In FIG. 3, only the control signal of one motor is shown for simplicity, but there are four motors for two-dimensional scanning of the probe 104 and the light projecting unit 603 in the XY direction.

Details of the timing of the measurement process in step S204 will be described with reference to FIGS. FIG. 4 is a flowchart describing details of the measurement process. FIG. 5 is a timing chart showing the timing of the control signal and the photoacoustic signal. The timing chart shows how the right rotation instruction signal 306, the left rotation instruction signal 307, the excitation signal 308, the light emission instruction signal 309, and the photoacoustic signal received by the signal acquisition unit change as time advances. It is shown.
In the initial state, as in the left end portion of FIG. 5, the voltage level of any control signal is L level. The photoacoustic signal is assumed to have a waveform in which a noise component 501 having substantially the same amplitude is superimposed in addition to the component 502 due to the acoustic wave generated from the measurement target.
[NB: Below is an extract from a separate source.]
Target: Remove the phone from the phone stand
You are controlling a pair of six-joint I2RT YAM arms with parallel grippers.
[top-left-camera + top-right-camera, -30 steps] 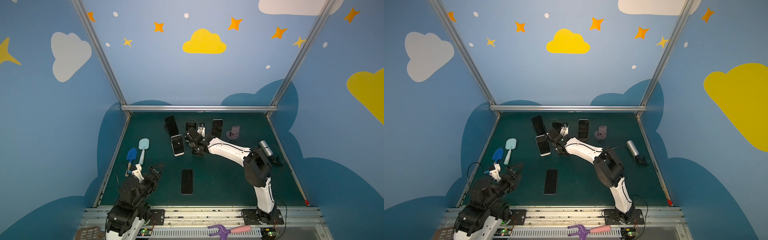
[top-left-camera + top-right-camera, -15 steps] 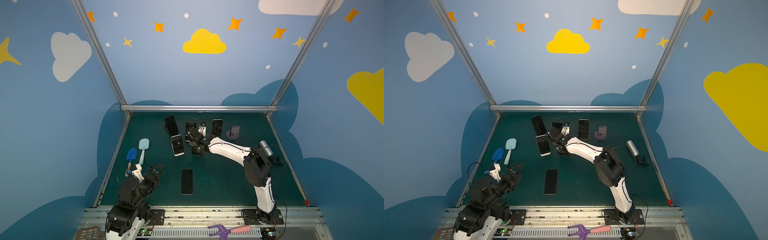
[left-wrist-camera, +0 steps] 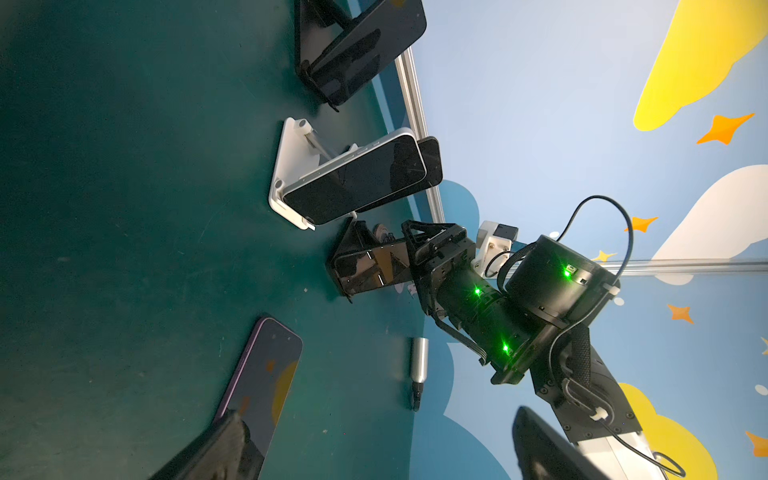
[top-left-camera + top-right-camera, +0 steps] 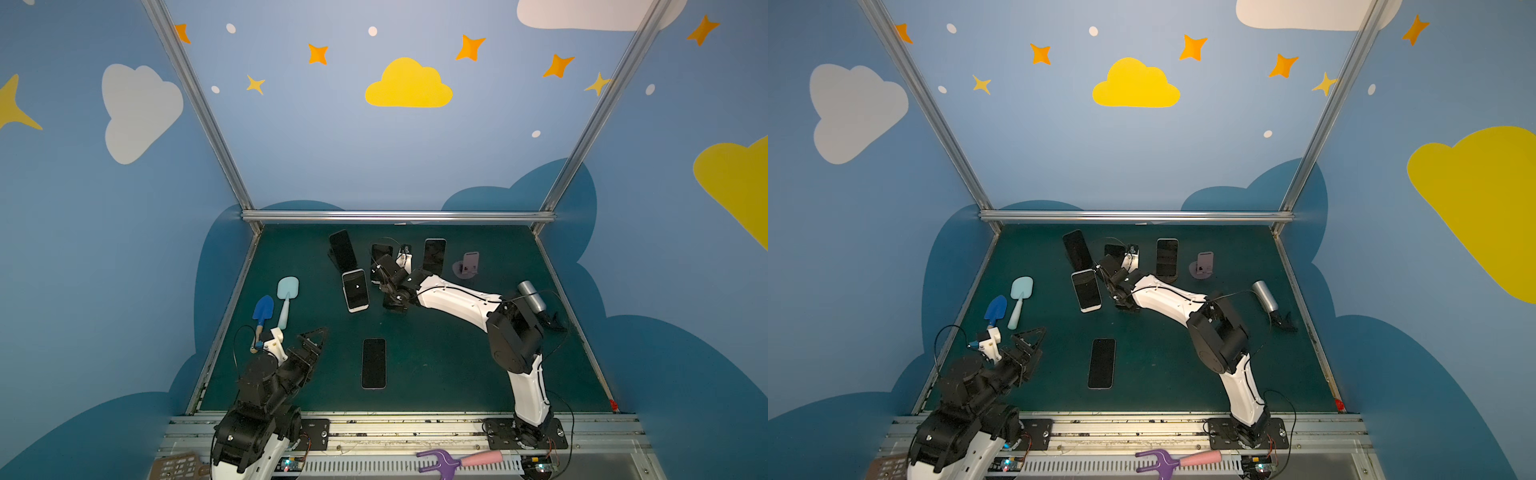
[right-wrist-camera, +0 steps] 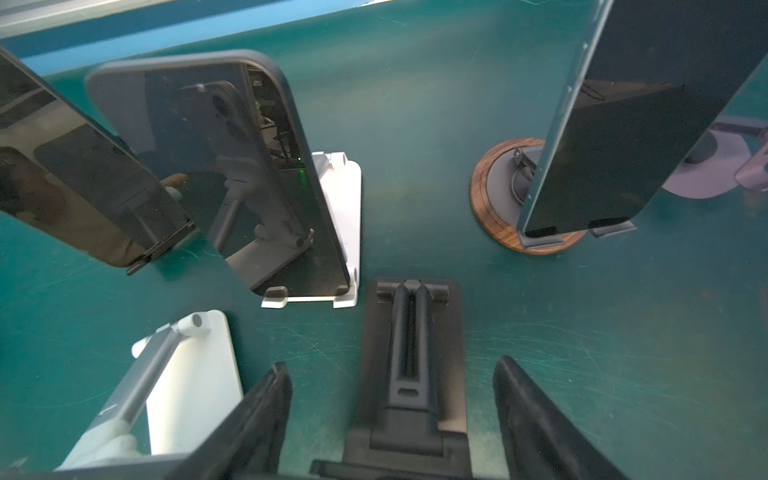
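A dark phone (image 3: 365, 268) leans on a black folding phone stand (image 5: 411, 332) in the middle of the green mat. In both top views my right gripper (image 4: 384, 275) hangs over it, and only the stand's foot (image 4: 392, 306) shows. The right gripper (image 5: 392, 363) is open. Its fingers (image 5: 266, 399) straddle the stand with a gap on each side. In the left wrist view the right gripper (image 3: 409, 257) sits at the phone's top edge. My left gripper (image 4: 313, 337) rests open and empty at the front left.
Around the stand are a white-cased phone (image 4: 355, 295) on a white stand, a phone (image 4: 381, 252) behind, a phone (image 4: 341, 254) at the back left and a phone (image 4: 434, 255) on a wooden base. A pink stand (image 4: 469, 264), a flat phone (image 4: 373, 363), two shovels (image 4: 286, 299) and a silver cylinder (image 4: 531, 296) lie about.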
In step S401, the control unit outputs a control signal to the driving unit 105, rotates the motor, and moves the probe 104 and the light projecting unit 603 to the measurement point. In this embodiment, the microprocessor 301 transmits a command to the FPGA 302 to set the voltage level of the excitation signal 308 to the H level and output the pulse signal to the right rotation instruction signal 306 as many times as necessary. If it moves to a measurement point, it will progress to step S402.
In step S <b> 402, the control unit determines whether it is a timing at which the light source 103 can emit light. The light source 103 outputs pulsed laser light at a frequency of 10 Hz. Therefore, in step S402, if 100 ms has elapsed since the last light emission, it is determined that light can be emitted, and the process proceeds to step S404. On the other hand, if the time of 100 ms has not elapsed since the last light emission, it is determined that the light cannot be emitted yet, and the process proceeds to step S403. In step S403, the process waits for a certain period and returns to step S402.

Step S404 corresponds to time 503. Here, the control means sets the voltage level of the excitation signal 308 to L level and stops energization of the drive coil 304. As a result, the holding power of the probe 104 and the light projecting unit 603 is lost, but the noise component 501 generated from the motor driver circuit 303 and the driving unit 105 is reduced.
Step S405 corresponds to time 504. Here, the control means outputs a pulse signal to the light emission instruction signal 309 and causes the light source 103 to emit pulsed laser light. The pulse laser beam is irradiated onto the measurement object 102, and an acoustic wave 608 is generated from the light absorption portion 607.
In step S <b> 406, the probe 104 receives the acoustic wave 608 and converts it into a photoacoustic signal 502. The signal acquisition unit 107 performs A / D conversion on the photoacoustic signal 502 input between time 505 and time 506 and performs signal processing. In this signal processing, the photoacoustic signals from the electroacoustic elements corresponding to the same position of the measurement object 102 of the probe 104 are added and averaged. The S / N ratio is improved by averaging a plurality of photoacoustic signals.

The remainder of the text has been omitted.